* _Task_
Could you retype exactly the lines running from the line with "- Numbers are" to the end of the data, both included, and nothing else?

◇ ◇ ◇

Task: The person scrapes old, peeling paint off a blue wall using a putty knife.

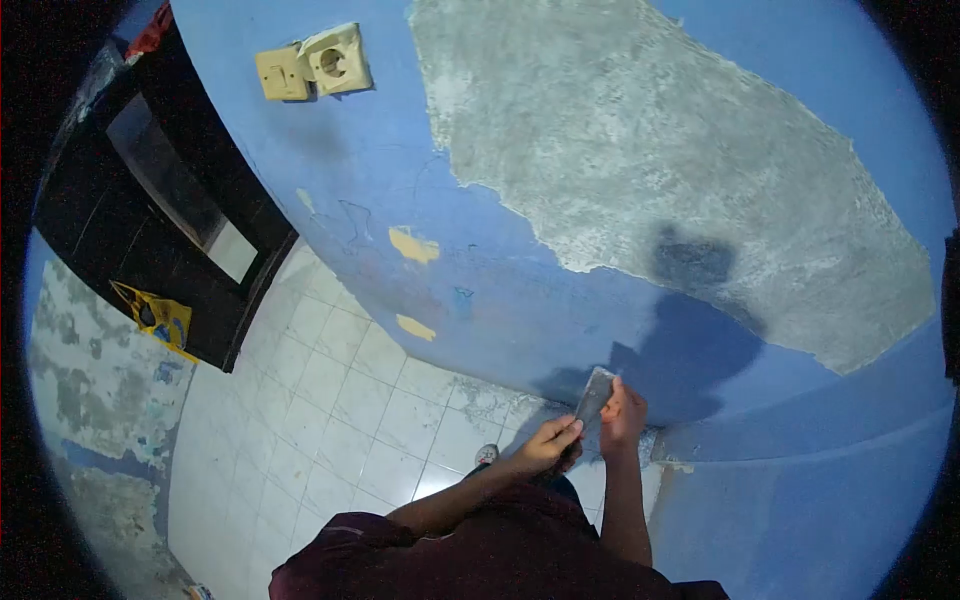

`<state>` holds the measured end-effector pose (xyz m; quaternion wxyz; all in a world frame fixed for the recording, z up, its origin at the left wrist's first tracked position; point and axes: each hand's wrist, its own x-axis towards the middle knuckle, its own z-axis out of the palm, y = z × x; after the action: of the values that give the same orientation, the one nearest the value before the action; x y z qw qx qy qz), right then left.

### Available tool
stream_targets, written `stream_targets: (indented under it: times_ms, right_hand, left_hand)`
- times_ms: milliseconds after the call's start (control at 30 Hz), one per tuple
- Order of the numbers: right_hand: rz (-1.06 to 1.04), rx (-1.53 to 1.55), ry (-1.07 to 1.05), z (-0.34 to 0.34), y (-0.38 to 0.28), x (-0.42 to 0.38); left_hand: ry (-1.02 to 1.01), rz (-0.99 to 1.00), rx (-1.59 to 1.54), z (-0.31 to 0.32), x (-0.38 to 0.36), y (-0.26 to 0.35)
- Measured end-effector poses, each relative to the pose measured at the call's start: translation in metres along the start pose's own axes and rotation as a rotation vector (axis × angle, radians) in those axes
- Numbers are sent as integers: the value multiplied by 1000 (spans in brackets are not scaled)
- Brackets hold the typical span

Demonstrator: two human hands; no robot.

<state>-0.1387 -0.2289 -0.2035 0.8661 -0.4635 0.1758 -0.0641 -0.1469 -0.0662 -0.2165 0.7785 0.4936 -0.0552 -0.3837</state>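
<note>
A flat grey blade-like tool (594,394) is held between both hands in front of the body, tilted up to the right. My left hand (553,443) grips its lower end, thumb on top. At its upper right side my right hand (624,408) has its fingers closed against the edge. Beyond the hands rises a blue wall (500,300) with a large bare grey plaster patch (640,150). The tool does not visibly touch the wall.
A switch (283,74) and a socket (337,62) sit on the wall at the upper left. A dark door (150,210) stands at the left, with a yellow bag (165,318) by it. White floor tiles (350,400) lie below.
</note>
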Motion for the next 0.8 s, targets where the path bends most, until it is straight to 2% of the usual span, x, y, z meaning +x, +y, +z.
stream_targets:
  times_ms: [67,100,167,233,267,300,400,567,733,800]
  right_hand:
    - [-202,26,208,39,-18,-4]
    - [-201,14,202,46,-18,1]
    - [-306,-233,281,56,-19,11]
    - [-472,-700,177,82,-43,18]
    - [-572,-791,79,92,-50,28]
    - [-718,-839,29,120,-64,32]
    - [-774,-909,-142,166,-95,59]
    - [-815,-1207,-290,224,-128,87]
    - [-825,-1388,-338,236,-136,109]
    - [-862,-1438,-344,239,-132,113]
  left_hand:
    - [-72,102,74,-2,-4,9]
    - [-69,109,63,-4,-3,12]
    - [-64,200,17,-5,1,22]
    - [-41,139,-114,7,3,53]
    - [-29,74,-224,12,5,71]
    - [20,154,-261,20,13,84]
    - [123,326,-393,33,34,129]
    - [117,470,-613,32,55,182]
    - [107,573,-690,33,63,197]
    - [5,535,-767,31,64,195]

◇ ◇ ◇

* _Response to the task_
- Numbers are sent as integers: the value multiplied by 1000 (spans in brackets are not scaled)
- Brackets hold the typical span

Demonstrator: two human hands; no robot.

<state>-0.1387 -0.2289 -0.2035 0.8661 -0.4635 0.1758 -0.0641 -0.1469 -0.0662 -0.2165 0.7785 0.4936 -0.0552 -0.3837</state>
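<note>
A flat grey blade-like tool (594,394) is held between both hands in front of the body, tilted up to the right. My left hand (553,443) grips its lower end, thumb on top. At its upper right side my right hand (624,408) has its fingers closed against the edge. Beyond the hands rises a blue wall (500,300) with a large bare grey plaster patch (640,150). The tool does not visibly touch the wall.
A switch (283,74) and a socket (337,62) sit on the wall at the upper left. A dark door (150,210) stands at the left, with a yellow bag (165,318) by it. White floor tiles (350,400) lie below.
</note>
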Motion for the next 0.8 s, targets where the path bends most, until it is straight to 2% of the usual span, x, y, z meaning +x, +y, +z.
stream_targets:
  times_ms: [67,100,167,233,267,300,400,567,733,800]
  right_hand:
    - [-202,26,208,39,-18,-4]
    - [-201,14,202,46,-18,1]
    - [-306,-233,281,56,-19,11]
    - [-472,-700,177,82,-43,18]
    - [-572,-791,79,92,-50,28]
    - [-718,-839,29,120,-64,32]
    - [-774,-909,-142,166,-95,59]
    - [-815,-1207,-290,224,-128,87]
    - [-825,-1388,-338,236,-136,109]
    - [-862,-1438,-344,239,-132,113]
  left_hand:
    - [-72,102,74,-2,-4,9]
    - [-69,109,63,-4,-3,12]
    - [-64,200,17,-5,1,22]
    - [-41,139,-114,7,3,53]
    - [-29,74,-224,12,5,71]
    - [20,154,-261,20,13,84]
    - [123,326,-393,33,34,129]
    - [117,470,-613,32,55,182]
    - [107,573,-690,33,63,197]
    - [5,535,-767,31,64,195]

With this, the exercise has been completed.